A) Survival curves of CTRL morphant zebrafish larvae injected with a Low Dose (LD) (blue dashed curve, n = 34 larvae) or a High Dose (HD) (red dashed curve, n = 34) of WT-GFP, or with a HD (green dashed curve, n = 24) of ΔdotA -GFP, and spi1b morphant zebrafish larvae injected with a LD (blue curve, n = 48) or a HD (red curve, n = 48) of WT-GFP, or with a High Dose (HD) (green curve, n = 48) of ΔdotA -GFP. Non-injected CTRL morphant fish (black dashed curve, n = 48), and spi1b morphant fish (black curves, n = 48) were used as control. Infected and control larvae were incubated at 28°C. Data plotted are from two pooled independent experiments. B) and E) Bacterial burden evaluation by quantification of % of fluorescent pixel counts on individual injected larvae followed over time by 0 to 72 hpi. Each larva was imaged daily, and images were analysed with Fiji for bacterial burden evaluation. One experiment per phagocyte type plotted, 6 larvae for each condition. D) Survival curves of CTRL morphant zebrafish larvae injected with a LD (blue dashed curve, n = 36) or a HD (red dashed curve, n = 36) of WT-GFP, or with a HD (green dashed curve, n = 24) of ΔdotA -GFP, and csf3r morphant zebrafish larvae injected with a LD (blue curve, n = 24) or a HD (red curve, n = 36) of WT-GFP, or with a HD (green curve, n = 36) of ΔdotA -GFP. Non-injected CTRL morphant fish (black dashed curve, n = 48), and csf3r morphant fish (black curve, n = 36) were used as control. Data plotted are from two pooled independent experiments. Significant differences are highlighted with stars (see experimental procedure for statistical analysis) C) and F) Representative images of L. pneumophila dissemination, determined by live imaging using a fluorescence stereomicroscope, of Tg(mfap4::mCherryF) spi1b morphant larvae (C) and of Tg(LysC::DsRed)^nz50 (F) csf3r morphant larvae non infected, or infected with a LD or a HD of WT-GFP, or a HD of ΔdotA-GFP. The same infected larvae were live imaged 4h, 24h, 48h, and 72h post L. pneumophila injection. Overlay of GFP and mCherry fluorescence is shown. P < 0.05 was considered statistically significant (symbols: **** P < 0.0001; ***P < 0.001; **P < 0.01; *P < 0.05). No symbol on graphs means that not statistically differences were observed.

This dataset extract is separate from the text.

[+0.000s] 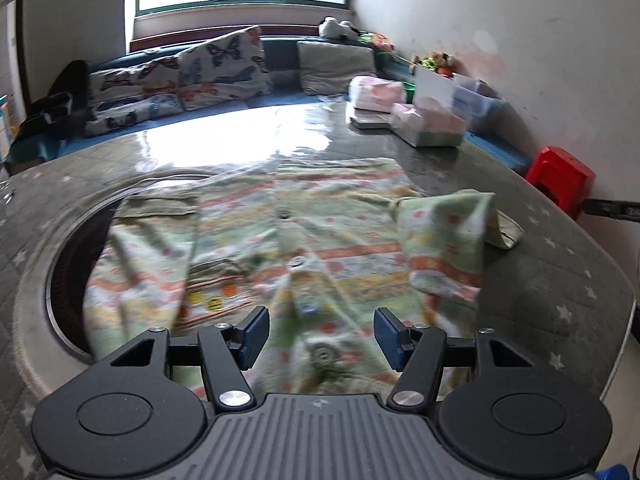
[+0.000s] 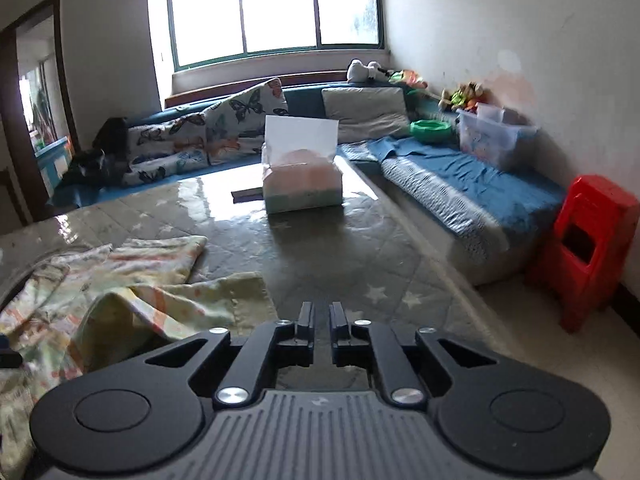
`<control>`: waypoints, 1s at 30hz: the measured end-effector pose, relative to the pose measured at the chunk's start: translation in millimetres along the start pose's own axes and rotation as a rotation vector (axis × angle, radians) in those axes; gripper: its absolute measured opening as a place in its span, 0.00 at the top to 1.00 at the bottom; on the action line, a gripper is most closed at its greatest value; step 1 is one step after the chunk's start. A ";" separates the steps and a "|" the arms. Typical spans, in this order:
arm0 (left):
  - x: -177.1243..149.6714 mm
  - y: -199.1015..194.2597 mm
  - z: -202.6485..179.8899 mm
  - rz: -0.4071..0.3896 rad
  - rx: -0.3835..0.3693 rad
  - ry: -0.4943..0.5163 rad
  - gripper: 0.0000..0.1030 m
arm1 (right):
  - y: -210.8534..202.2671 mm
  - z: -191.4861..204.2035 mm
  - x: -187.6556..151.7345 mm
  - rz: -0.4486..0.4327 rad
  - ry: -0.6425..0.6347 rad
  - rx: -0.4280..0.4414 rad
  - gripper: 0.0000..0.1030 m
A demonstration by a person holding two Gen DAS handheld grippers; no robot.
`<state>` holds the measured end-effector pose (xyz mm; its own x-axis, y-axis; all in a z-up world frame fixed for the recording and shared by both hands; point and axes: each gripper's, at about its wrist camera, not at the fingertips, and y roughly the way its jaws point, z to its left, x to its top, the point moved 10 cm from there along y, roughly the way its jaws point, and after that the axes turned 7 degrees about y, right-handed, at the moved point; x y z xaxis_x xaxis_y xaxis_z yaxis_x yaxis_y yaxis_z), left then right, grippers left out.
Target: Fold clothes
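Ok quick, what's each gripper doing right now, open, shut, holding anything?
Left gripper: open, empty, above the shirt.
Right gripper: nearly shut, a narrow gap, nothing between its fingers.

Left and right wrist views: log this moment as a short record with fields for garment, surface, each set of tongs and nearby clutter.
garment: patterned green shirt, spread out, its right sleeve folded inward
surface: grey star-print table
left tongs: open above the shirt, holding nothing
right tongs: nearly closed with a narrow gap, nothing between them, over bare table beside the shirt
clutter: tissue box, red stool
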<state>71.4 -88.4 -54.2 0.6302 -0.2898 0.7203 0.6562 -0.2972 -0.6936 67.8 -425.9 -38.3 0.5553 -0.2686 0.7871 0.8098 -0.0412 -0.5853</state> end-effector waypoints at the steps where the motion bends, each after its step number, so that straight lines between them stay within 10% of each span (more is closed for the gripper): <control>1: 0.3 2.3 -1.9 0.003 -0.001 0.000 0.41 | 7.3 2.0 -1.9 0.013 0.005 0.011 0.87; 5: 1.0 9.7 -5.8 0.016 0.000 -0.003 0.41 | 38.0 20.2 -15.4 0.071 -0.016 0.042 0.69; 12: -1.0 15.2 -5.3 0.038 0.006 -0.002 0.41 | 78.8 35.7 -33.0 0.144 -0.021 0.065 0.69; 16: 0.9 22.3 -9.9 0.046 -0.002 0.007 0.41 | 72.3 38.6 -35.4 0.138 -0.044 0.075 0.93; 30: -3.5 45.5 -54.2 0.065 -0.093 0.098 0.41 | -2.8 -53.4 -23.9 0.034 -0.100 -0.216 0.93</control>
<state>76.5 -150.3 -88.5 0.6237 -0.3973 0.6732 0.5712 -0.3564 -0.7394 42.1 -470.7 -65.9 0.6063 -0.1767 0.7753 0.7369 -0.2415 -0.6313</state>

A-D) Cytokine gene (il1b, tnfa, ifng1, ifng2) induction was measured from non-injected larvae as control (CTRL, dashed black curves) and individual zebrafish larvae injected with a LD (blue curves) or a HD (red curves) of WT-GFP, or a HD of ΔdotA-GFP (green curves). Data plotted are from 2 pooled experiments (n = 10 larvae for each condition) for il1b and tnfa, and from 1 experiment (n = 5 larvae for each condition) for ifng1 and ifng2; individual values are shown, and curves correspond to the medians. Statistical analyses are shown in the table under each graph. E) Survival curves of CTRL zebrafish larvae injected with WT-GFP Low Dose (LD) (blue dashed curve) or High Dose (HD) (red dashed curve), or with ΔdotA -GFP HD (green dashed curve), and myd88^hu3568 mutant zebrafish larvae injected with WT-GFP LD (blue curve) or HD (red curve), or with ΔdotA -GFP HD (green curve). Non-injected CTRL larvae (black dashed curves), and myd88^hu3568 mutant larvae (black curves) were used as control. Infected and control larvae (n = 72 fish for myd88^hu3568 mutant conditions and n = 57 fish for CTRL conditions) were incubated at 28°C. Data plotted are from 3 pooled independent experiments. F) Bacterial burden evaluation by quantification of % of fluorescent pixel counts on individual injected larvae followed over time from 0 to 72 hpi. Each larva was imaged daily, and images were analysed with Fiji for bacterial burden evaluation. Two pooled experiments, 8 larvae for each condition. P < 0.05 was considered statistically significant (symbols: **** P < 0.0001; ***P < 0.001; **P < 0.01; *P < 0.05). No symbol on graphs means that not statistically differences were observed.